Worldwide net sales and revenues increased 22 percent, to $8.372 billion, for the third quarter and were up 24 percent to $23.401 billion for nine months. Net sales of the equipment operations were $7.722 billion for the quarter and $21.563 billion for nine months, compared with $6.224 billion and $17.009 billion for the corresponding periods last year.
"Bolstered by yet another quarter of record results, John Deere remains on track for a year of exceptional achievement," said Samuel R. Allen, chairman and chief executive officer. "Our success reflects strong demand for the company's advanced equipment and the skillful execution of our ambitious business plans. These are aimed at expanding our global competitive position and introducing the John Deere brand to a wider group of customers."
Increased sales of large farm machinery are having a major impact on Deere's performance, Allen said, while construction-equipment sales are moving higher in spite of weakness in the North American residential and commercial construction sectors. "The company is achieving record performance in spite of certain key markets being in the early stages of recovery. This reflects our focus on managing costs and assets, while enhancing our geographic footprint and providing a range of innovative products and services to a growing global customer base."
Summary of Operations
Net sales of the worldwide equipment operations increased 24 percent for the quarter and 27 percent for nine months compared with a year ago. Sales included a favorable currency-translation effect of 6 percent for the quarter and 4 percent for nine months and price increases of 3 percent for both periods. Equipment net sales in the United States and Canada increased 10 percent for the quarter and 19 percent year to date. Outside the U.S. and Canada, net sales were up 49 percent for the quarter and 40 percent for nine months, with favorable currency-translation effects of 16 percent and 8 percent, respectively.
Deere's equipment operations reported operating profit of $969 million for the quarter and $2.883 billion for nine months, compared with $890 million and $2.193 billion last year. The increases were largely due to the impact of higher shipment volumes and improved price realization, partially offset by higher raw-material costs and increased selling, administrative and general expenses.
Net income of the company's equipment operations was $584 million for the quarter and $1.777 billion for nine months, compared with $512 million and $1.135 billion for the respective periods last year. The same operating factors mentioned above affected quarterly and nine-month results. In addition, a lower tax rate benefited performance for the year to date.

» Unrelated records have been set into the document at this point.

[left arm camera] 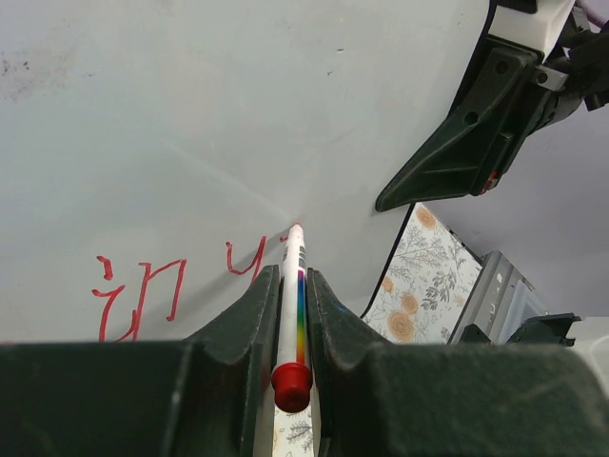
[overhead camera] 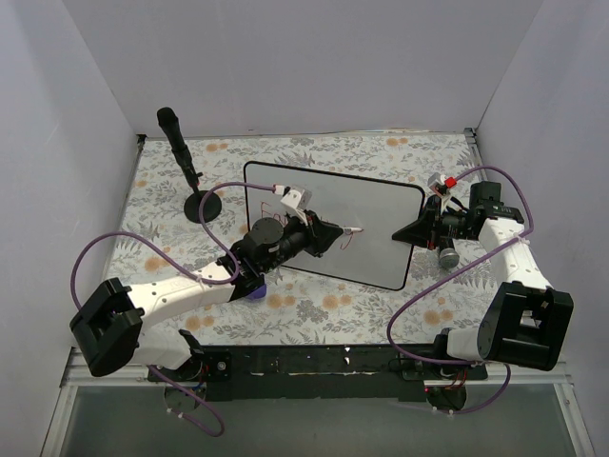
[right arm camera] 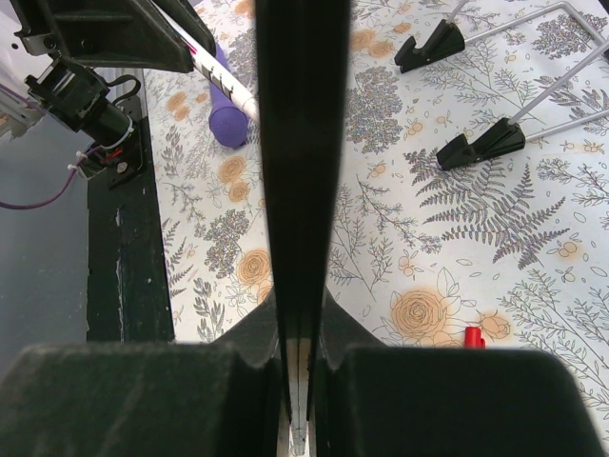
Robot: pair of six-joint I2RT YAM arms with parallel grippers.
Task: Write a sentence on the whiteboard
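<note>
The whiteboard [overhead camera: 371, 252] stands tilted on the floral table. My left gripper [overhead camera: 335, 234] is shut on a white marker with a rainbow stripe [left arm camera: 295, 286]. The marker's red tip touches the board [left arm camera: 190, 114]. Red lettering [left arm camera: 143, 295], roughly "in y", lies on the board to the left of the tip. The rest of the sentence is out of view. My right gripper [overhead camera: 407, 232] is shut on the board's right edge, seen edge-on in the right wrist view [right arm camera: 303, 143]. It also shows in the left wrist view [left arm camera: 457, 152].
A black stand [overhead camera: 183, 152] on a round base stands at the back left. A purple object [right arm camera: 228, 124] lies under the left arm. A red cap [right arm camera: 473, 336] lies on the cloth. The board's black feet [right arm camera: 481, 148] rest on the table. White walls enclose the area.
</note>
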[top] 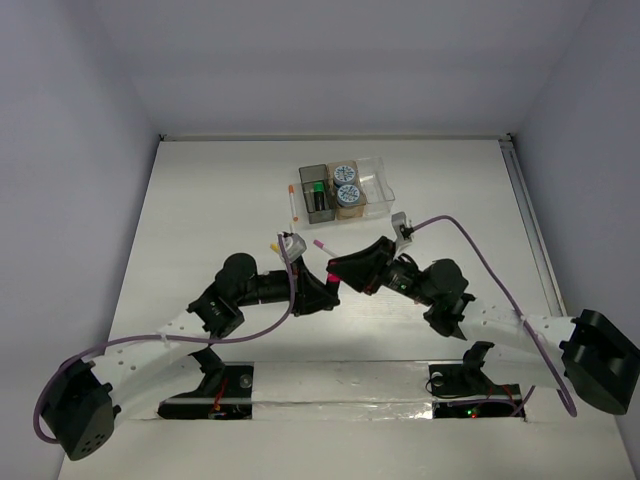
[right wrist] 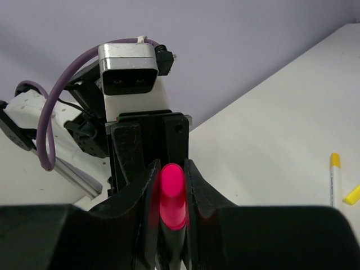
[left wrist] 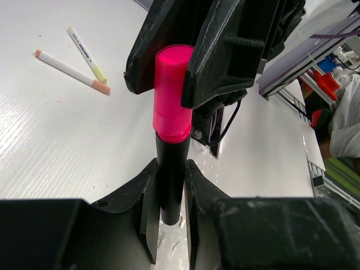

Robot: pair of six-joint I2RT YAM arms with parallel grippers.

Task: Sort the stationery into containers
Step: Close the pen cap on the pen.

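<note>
2 tape rolls (top: 345,172) sit in the bins (top: 380,182), pens (left wrist: 72,71) lie on the worktop (top: 200,200), and the left end effector (left wrist: 170,171) and right end effector (right wrist: 170,175) both grip 1 marker (left wrist: 169,147).

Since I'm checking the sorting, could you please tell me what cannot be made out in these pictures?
Marker: black body, right wrist view, mostly hidden inside the right gripper.
Same marker, top view: nearly covered by that and the left gripper.
Dark bin: contents too small, top view.
Yellow piece: right wrist view, cut off by the right edge.
</note>
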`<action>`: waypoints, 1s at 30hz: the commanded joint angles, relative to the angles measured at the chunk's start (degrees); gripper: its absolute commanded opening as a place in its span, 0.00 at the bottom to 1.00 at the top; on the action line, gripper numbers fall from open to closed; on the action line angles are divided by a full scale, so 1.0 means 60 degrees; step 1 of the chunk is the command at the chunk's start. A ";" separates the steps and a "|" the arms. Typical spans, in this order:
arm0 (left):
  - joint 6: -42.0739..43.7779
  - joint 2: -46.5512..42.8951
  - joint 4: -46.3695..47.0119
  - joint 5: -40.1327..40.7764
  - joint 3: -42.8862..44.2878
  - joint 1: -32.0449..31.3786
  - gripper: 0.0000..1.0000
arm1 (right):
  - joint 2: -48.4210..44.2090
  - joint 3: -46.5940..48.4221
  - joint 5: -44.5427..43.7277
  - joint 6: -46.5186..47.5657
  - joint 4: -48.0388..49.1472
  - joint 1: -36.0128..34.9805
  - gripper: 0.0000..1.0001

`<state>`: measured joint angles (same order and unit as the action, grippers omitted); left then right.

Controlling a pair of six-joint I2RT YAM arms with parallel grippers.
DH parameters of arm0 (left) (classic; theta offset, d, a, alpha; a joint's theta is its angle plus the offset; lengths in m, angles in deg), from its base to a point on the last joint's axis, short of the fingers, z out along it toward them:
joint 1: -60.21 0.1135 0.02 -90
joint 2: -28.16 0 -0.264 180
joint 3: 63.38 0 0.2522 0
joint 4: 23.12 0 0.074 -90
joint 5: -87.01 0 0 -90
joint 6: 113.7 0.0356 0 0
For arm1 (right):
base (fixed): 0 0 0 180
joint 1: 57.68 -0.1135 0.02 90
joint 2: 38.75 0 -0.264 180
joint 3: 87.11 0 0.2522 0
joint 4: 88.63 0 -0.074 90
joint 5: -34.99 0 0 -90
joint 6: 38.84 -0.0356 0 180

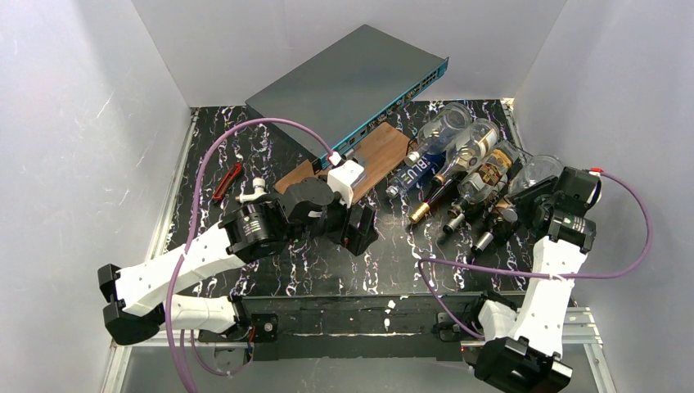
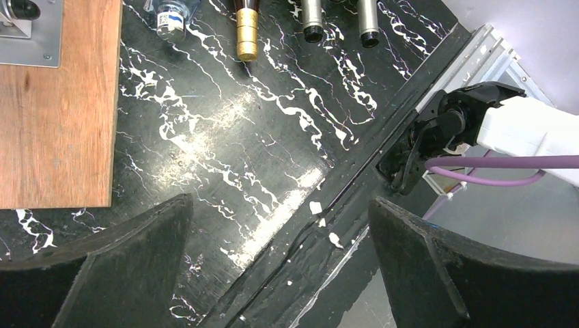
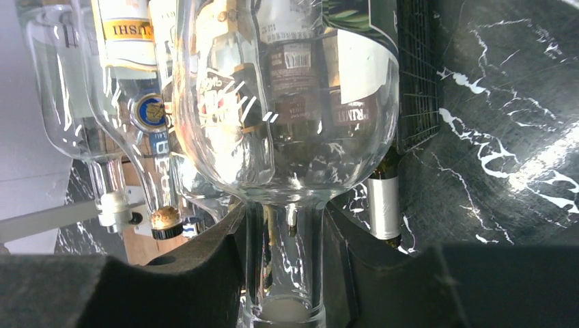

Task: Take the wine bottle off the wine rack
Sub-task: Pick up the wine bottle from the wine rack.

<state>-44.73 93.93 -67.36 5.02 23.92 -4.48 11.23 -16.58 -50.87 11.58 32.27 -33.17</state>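
On the black, white-veined tabletop (image 1: 393, 254), your right fingers (image 3: 205, 256) are clamped on the neck of the clear glass wine bottle (image 3: 287, 137). Its body lies just beyond the fingertips on the wine rack (image 3: 418, 89), close beside other bottles (image 3: 126, 82). Your left fingers (image 2: 136, 263) stand wide apart above the tabletop.

Readable text on the bottles, most of it partial.
"BLUE" in white letters on a clear bottle (image 1: 419, 169). In the right wrist view, "USHI" on a yellow label (image 3: 127, 29); a barcode (image 3: 300, 59) with digits too small to read; "RIM" on a brown label (image 3: 355, 113), seen through the wine bottle (image 3: 287, 157). Other labels are blurred.
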 commanded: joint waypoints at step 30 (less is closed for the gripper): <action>0.0020 -0.0559 0.0158 0.0038 -0.0183 -0.0031 0.99 | -0.0383 0.1968 0.1758 0.0399 0.2230 -0.0020 0.01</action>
<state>-44.73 92.27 -66.88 5.00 22.87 -4.48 10.77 -11.75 -44.92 11.26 30.56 -32.80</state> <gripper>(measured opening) 0.993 0.450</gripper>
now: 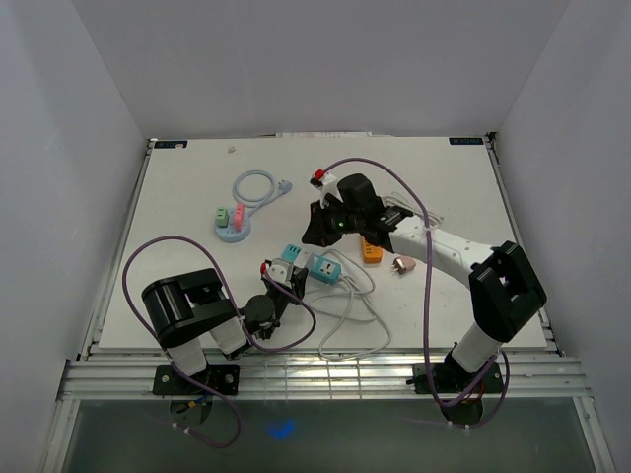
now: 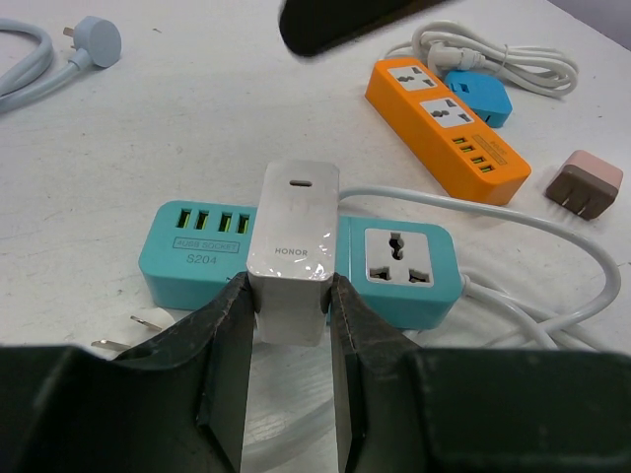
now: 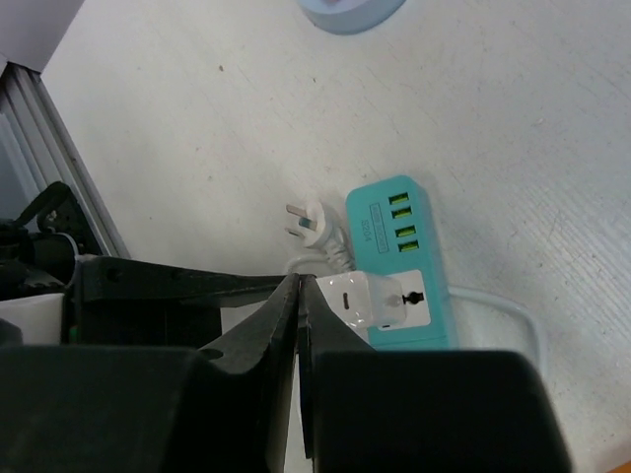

Financial services reported net income attributable to Deere & Company of $125.6 million for the quarter and $348.9 million for nine months compared with $102.1 million and $274.1 million last year. Results for both periods were higher primarily due to growth in the credit portfolio and a lower provision for credit losses, partially offset by narrower financing spreads.
Company Outlook & Summary
Company equipment sales are projected to be up about 25 percent for fiscal 2011 and up about 20 percent for the fourth quarter compared with the same periods a year ago. Included is a favorable currency-translation impact of about 4 percent for both periods. For the full year, net income attributable to Deere & Company is anticipated to be approximately $2.7 billion.
Reflecting improvement from the company's previous estimate, the annual forecast now includes a negative impact of approximately $70 million in sales and $10 million in operating profit from the effects of the Japanese earthquake and tsunami earlier this year.
According to Allen, the company's 2011 performance is providing significant momentum to its future growth plans. "John Deere's aggressive investment in new products and expanded global capacity puts the company on a sound footing to address the world's growing need for food, shelter and infrastructure," Allen stated. "We remain confident that these positive macroeconomic trends have staying power and should prove rewarding to the company and its stakeholders in the years ahead." At the same time, he noted, concerns over the health of the global economy and recent turmoil in world financial markets have introduced an additional element of uncertainty into the near-term outlook.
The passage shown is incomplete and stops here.